**TRY IT:** From the entries that follow, reproduce exactly and only the lines from the line with "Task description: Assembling" to the line with "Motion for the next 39", endpoints included.

**MATERIALS PROVIDED:**
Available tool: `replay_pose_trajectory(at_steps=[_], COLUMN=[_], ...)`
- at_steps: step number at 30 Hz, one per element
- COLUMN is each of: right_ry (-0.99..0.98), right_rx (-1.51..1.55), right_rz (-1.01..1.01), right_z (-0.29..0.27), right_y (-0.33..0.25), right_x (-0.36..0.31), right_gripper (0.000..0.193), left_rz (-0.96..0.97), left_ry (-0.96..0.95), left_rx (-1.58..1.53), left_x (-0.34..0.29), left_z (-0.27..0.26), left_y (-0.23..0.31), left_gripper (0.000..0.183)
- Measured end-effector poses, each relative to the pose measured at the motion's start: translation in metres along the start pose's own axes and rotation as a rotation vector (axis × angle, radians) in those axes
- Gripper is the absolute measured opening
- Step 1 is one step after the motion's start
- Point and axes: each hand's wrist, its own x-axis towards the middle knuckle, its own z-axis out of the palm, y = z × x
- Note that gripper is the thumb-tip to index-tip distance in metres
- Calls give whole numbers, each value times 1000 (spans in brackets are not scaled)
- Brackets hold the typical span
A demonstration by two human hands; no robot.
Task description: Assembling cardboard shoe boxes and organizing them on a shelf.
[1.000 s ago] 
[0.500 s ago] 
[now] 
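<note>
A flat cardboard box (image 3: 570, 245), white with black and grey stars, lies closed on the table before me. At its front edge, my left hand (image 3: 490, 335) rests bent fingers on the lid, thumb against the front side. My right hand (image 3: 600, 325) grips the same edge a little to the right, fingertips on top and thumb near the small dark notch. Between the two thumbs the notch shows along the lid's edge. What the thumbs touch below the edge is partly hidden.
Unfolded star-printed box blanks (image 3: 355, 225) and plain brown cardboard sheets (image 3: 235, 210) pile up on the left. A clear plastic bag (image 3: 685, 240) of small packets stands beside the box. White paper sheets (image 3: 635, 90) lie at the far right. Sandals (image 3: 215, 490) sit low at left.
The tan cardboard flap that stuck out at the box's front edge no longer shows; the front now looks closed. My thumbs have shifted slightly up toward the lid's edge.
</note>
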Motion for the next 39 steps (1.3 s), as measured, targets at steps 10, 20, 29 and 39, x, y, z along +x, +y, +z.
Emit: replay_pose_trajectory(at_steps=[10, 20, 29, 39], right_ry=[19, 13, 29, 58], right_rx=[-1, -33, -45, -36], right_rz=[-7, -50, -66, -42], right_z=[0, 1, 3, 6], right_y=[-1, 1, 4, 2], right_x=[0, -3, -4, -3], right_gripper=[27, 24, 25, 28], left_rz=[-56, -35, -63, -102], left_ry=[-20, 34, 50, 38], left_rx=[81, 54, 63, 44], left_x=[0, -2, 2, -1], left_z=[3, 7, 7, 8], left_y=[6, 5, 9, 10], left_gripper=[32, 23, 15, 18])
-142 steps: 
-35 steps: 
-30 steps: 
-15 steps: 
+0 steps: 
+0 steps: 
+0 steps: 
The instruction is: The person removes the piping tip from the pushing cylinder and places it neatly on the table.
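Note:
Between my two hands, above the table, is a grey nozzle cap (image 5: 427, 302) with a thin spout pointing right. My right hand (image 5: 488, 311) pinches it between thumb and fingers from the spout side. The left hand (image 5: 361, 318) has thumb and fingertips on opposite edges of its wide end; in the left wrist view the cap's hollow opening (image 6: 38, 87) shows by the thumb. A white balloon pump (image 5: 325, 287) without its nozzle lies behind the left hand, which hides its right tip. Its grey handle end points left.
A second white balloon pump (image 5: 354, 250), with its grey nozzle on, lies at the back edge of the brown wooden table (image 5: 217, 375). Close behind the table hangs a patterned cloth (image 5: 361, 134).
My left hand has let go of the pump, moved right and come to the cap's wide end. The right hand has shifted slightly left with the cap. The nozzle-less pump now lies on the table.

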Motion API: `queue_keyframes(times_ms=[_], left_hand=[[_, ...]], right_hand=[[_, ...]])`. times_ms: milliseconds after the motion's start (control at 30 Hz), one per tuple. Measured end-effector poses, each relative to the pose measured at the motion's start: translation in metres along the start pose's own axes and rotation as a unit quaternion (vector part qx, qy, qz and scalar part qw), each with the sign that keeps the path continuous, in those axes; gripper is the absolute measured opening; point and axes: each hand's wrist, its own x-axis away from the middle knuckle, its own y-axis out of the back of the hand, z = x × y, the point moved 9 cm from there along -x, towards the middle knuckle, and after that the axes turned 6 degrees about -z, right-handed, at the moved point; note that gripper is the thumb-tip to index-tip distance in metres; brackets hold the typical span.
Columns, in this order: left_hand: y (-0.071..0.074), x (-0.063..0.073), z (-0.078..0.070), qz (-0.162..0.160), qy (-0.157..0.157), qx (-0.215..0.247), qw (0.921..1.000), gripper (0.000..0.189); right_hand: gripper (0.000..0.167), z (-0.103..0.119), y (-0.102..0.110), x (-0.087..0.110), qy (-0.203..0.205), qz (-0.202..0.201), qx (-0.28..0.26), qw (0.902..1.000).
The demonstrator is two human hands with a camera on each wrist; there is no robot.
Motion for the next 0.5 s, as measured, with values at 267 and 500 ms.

**ANSWER BOX:**
Task description: Assembling cardboard shoe boxes and organizing them on a shelf.
[1.000 s ago] 
[0.500 s ago] 
[now] 
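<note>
A flat cardboard box (image 3: 570, 245), white with black and grey stars, lies closed on the table before me. At its front edge, my left hand (image 3: 490, 335) rests bent fingers on the lid, thumb against the front side. My right hand (image 3: 600, 325) grips the same edge a little to the right, fingertips on top and thumb near the small dark notch. Between the two thumbs the notch shows along the lid's edge. What the thumbs touch below the edge is partly hidden.
Unfolded star-printed box blanks (image 3: 355, 225) and plain brown cardboard sheets (image 3: 235, 210) pile up on the left. A clear plastic bag (image 3: 685, 240) of small packets stands beside the box. White paper sheets (image 3: 635, 90) lie at the far right. Sandals (image 3: 215, 490) sit low at left.
The tan cardboard flap that stuck out at the box's front edge no longer shows; the front now looks closed. My thumbs have shifted slightly up toward the lid's edge.
</note>
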Motion for the next 39 steps (1.3 s), as measured, targets at steps 10, 20, 29 and 39, x, y, z along +x, +y, +z.

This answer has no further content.